Task:
The response is to be the full listing, set down exactly.

Data extract:
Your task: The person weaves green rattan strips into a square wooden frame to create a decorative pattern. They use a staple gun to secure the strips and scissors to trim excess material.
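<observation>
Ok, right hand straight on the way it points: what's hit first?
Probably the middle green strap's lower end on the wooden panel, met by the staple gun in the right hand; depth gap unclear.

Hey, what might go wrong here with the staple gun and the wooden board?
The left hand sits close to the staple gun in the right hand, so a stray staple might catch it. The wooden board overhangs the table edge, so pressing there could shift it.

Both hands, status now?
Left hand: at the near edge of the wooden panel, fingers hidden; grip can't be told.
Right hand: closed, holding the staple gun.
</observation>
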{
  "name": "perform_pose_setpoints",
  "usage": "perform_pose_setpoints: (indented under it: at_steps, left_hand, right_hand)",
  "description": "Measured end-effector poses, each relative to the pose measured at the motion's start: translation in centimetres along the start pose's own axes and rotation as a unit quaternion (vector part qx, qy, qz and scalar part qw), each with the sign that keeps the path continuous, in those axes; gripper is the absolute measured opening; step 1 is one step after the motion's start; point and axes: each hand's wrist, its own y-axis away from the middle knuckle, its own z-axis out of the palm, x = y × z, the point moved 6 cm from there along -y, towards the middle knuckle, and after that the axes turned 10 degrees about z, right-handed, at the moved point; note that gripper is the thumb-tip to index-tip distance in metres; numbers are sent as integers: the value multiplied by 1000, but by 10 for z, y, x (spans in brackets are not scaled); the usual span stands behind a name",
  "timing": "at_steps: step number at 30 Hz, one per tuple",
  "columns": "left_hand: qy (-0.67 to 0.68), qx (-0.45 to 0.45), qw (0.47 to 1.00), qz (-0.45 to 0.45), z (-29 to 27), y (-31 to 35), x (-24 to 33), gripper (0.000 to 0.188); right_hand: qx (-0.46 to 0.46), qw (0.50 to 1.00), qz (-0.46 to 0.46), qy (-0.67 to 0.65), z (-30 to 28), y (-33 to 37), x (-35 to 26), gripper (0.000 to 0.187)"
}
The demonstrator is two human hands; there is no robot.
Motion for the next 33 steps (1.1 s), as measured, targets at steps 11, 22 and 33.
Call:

Solution to this problem:
Your task: The person weaves green rattan strips into a square wooden frame to create a decorative pattern. They use a staple gun to secure the strips and scissors to trim excess material.
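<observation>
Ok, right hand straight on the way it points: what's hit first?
Probably the middle green strap's lower end on the wooden panel, met by the staple gun in the right hand; depth gap unclear.

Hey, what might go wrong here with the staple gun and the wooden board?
The left hand sits close to the staple gun in the right hand, so a stray staple might catch it. The wooden board overhangs the table edge, so pressing there could shift it.

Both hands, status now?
Left hand: at the near edge of the wooden panel, fingers hidden; grip can't be told.
Right hand: closed, holding the staple gun.
</observation>
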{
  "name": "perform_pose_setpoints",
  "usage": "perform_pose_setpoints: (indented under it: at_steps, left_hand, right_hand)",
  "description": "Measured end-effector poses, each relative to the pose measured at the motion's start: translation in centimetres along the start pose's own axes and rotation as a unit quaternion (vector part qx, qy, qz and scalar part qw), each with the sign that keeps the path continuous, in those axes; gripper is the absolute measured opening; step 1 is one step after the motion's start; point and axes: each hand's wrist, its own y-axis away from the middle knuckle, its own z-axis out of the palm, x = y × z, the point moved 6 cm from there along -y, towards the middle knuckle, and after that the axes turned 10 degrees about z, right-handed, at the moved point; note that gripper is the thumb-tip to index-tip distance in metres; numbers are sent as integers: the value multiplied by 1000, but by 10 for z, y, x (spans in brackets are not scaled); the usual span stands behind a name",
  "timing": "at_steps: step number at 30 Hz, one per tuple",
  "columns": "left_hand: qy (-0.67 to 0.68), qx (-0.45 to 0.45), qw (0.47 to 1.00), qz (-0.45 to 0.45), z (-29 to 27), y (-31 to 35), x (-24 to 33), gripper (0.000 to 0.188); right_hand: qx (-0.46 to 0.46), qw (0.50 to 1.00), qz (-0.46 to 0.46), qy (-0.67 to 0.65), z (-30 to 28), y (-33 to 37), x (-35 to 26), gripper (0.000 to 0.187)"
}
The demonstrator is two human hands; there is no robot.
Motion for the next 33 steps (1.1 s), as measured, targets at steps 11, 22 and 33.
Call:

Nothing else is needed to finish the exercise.